The Professor growled again and shook his massive head.

“I certainly shall, Lord Byron.” Burke shifted on his feet and fingered his cravat. “As you probably remember, you met Armand Lafitte at a social event over the summer. M. Lafitte is a senior banker for my client, and I am to understand he was quite impressed by you.”

I had already guessed that Mr. Burke's visit was related to the recent fraud I'd committed against his client. M. Lafitte was a sodding drunk and a bloody imbecile. I'd talked him into giving me a loan in furtherance of some fabricated commercial endeavor, secured against a property that I failed to tell him was already thrice mortgaged. I'd like to say this fleecing was influenced by patriotic concerns, but the truth was, I enjoyed the French people and French cuisine, and I admired Napoleon. I just wanted the money.

As soon as the bank disbursed the cash, I ordered six cases of wine and three whores up to my hotel suite.
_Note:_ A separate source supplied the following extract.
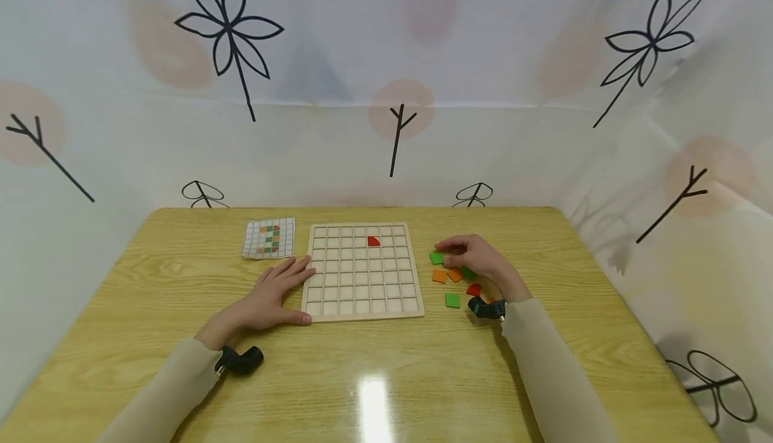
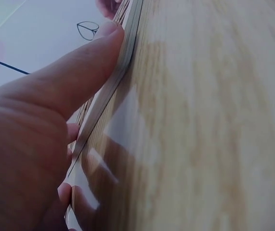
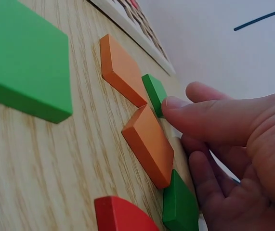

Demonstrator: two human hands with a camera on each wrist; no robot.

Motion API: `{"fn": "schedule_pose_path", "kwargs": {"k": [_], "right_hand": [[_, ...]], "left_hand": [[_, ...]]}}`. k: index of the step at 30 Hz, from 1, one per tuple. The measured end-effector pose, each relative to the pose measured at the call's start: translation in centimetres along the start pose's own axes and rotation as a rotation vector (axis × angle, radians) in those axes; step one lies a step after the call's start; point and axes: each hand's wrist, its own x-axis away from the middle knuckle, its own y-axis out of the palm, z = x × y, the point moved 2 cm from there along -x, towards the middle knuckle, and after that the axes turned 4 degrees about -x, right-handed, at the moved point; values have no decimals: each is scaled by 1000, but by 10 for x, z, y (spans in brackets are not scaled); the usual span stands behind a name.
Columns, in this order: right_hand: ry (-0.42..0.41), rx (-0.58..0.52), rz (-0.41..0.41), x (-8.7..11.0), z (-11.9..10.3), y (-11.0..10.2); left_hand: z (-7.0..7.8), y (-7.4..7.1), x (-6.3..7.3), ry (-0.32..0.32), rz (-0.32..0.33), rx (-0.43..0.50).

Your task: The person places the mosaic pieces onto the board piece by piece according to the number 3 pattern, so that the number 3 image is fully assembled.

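A pale wooden grid board [image 1: 368,317] lies on the table with a red quarter-round tile [image 1: 374,241] in one upper cell. My left hand [image 1: 272,299] rests at the board's left edge, fingers spread on the rim and thumb [image 2: 86,60] at the near corner. On the right, my right hand [image 1: 477,258] is low over loose tiles, its thumb and forefinger apart around a green square tile [image 1: 436,258]. The thumb tip overlaps that green tile [image 3: 153,91] in the right wrist view; contact is unclear. Close by lie orange tiles [image 3: 149,147] and a darker green tile [image 3: 179,202].
A pattern card [image 1: 268,238] with coloured cells lies left of the board. Another green square tile [image 1: 452,301] and a red quarter-round tile [image 1: 474,290] lie nearer me. A patterned cloth [image 1: 338,154] stands behind the table.
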Motion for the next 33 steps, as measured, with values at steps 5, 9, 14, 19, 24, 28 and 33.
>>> {"fn": "schedule_pose_path", "kwargs": {"k": [5,9,14,19,24,28,33], "right_hand": [[14,-4,12,-2,1,1],[30,-12,19,-4,6,2],[56,-2,31,-4,5,4],[71,4,41,-5,6,5],[63,28,48,-6,6,5],[69,36,60,-6,4,6],[77,40,78,-6,0,8]], "left_hand": [[1,-1,1,-6,-4,-1],[1,0,1,-7,-3,-3],[3,-1,1,-2,4,0],[2,0,2,-2,10,0],[2,1,2,13,20,-4],[3,0,1,2,10,1],[3,0,1,0,8,-6]]}}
I did not leave for several days, nor did I sleep during that period of sustained debauchery. Mr. Burke was calling on me because the bank had finally discovered my misconduct. They were quicker than I expected; I had not yet wasted all their money.

“It seems there was some error in the paperwork,” Burke said. “Our interest does not appear to be properly collateralized. While we certainly don't mean to impugn your honor or suggest a lack of trust and good faith, it is nonetheless a very rigid policy of the bank not to expose itself to the risks associated with unsecured credit, even where the borrower is as esteemed and distinguished as yourself.”

“I'm afraid you made the trip up from London unnecessarily,” I said. “My counsel, Mr. John Hanson, has offices there, and it is with him that you should discuss this.”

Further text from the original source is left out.